▶ **What the exercise asks**: Report how many lines below include the string "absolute". Please keep the reply to that number.

▶ **Provided material**:
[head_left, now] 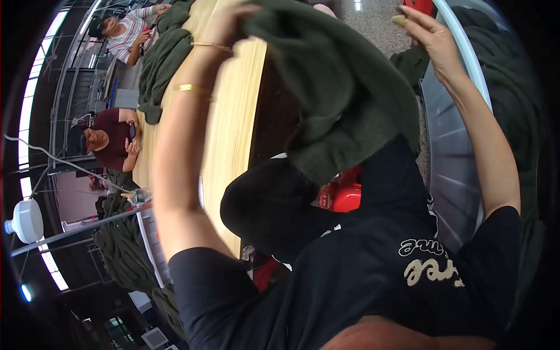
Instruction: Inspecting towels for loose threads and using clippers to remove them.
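Note:
A dark green piece of knit cloth (361, 87) hangs from my left hand (240, 22), spreading across to the right and down over my lap. My left hand is raised at the top of the view and blurred by motion, its fingers closed on the cloth's upper corner. Off to the upper right, my right hand (434, 46) is lifted above the rim of a grey-blue bin, apart from the cloth. Its fingertips are drawn together, with a small yellowish bit (399, 20) at them. Whether that is held or worn on a finger I cannot tell.
A light wooden table (233, 116) runs along my left, with dark green cloth (163, 64) heaped on its far edge. Two people sit beyond it. The plastic bin (449, 134) stands close on my right, more green cloth (496, 76) past it. Something red (347, 195) is beside my legs.

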A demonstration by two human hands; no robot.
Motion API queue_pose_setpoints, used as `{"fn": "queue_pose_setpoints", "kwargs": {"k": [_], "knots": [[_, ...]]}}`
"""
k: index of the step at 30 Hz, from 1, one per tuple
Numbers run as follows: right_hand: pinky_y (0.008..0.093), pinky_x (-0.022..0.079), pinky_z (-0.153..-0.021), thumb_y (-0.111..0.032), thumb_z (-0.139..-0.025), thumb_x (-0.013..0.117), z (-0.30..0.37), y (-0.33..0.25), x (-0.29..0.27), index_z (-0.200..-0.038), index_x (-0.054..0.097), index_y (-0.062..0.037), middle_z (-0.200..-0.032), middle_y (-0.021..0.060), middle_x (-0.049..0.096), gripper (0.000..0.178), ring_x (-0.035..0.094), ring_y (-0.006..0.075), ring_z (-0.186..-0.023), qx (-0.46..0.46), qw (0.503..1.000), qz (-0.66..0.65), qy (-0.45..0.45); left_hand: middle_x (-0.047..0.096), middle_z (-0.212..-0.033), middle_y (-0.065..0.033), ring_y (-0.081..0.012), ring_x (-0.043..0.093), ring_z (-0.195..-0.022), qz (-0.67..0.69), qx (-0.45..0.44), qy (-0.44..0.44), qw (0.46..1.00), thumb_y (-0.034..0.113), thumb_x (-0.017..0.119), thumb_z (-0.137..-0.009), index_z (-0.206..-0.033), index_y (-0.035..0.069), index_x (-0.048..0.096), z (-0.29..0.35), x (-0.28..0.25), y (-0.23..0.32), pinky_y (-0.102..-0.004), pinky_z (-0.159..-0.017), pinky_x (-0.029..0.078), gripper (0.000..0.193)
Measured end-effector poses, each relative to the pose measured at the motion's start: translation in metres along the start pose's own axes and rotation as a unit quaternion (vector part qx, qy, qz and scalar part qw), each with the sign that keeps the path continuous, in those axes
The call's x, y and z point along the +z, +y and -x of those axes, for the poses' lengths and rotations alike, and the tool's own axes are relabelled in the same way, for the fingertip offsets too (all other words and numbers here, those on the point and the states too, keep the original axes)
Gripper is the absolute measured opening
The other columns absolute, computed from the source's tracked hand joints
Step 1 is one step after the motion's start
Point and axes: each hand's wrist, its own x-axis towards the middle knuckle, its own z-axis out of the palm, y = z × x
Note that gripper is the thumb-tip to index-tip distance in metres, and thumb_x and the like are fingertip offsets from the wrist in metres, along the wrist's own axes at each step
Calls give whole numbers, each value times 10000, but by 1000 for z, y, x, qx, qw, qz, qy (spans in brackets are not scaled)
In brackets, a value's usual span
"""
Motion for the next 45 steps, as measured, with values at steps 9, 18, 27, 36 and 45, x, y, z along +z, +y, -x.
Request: {"fn": "queue_pose_setpoints", "kwargs": {"k": [9, 18, 27, 36, 45], "knots": [[178, 361, -539, -162, -827, 669, -40, 56, -45, -1101, 624, -11, -723, -40, 578, 316, 484, 34, -599, -48, 983, -73, 165, 463, -1250, -170, -285, 441, -1183, 32, 255, 408, 876, 210, 539, -907, -1260, -13, 431, 127, -230, 173, -400, -951, 416, 431], [185, 374, -566, -187, -838, 659, -4, -22, 1, -1071, 631, -20, -702, -39, 570, 289, 465, 52, -574, 34, 994, -65, 80, 360, -1348, -199, -335, 513, -1138, -41, -72, 340, 937, 284, 690, -818, -1293, -42, 415, 164, -181, 20, -440, -948, 442, 638], [304, 501, -824, -301, -677, 793, 9, -4, 31, -1017, 678, -9, -958, 149, 684, 462, 643, 182, -899, -101, 991, 89, 5, 440, -1388, -109, -271, 484, -1217, -66, -125, 32, 989, 245, 499, -934, -1380, 86, 401, 107, -130, -75, -393, -1007, 387, 483], [313, 500, -767, -396, -670, 787, 9, -43, -38, -1042, 656, 2, -942, 131, 670, 561, 641, 205, -873, -119, 943, 305, 53, 635, -1124, -33, -128, 639, -891, -58, -25, -42, 997, 183, 587, -913, -1170, 78, 581, 61, -15, -141, -226, -725, 489, 278], [305, 498, -636, -494, -770, 641, 85, -112, -314, -936, 701, -79, -761, 75, 681, 452, 655, 178, -634, 111, 746, 581, 308, 652, -1088, -45, -116, 652, -828, -75, -77, -88, 990, 179, 594, -903, -1138, 75, 588, 83, 27, -161, -221, -692, 510, 257]]}}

▶ **Answer to the exercise**: 2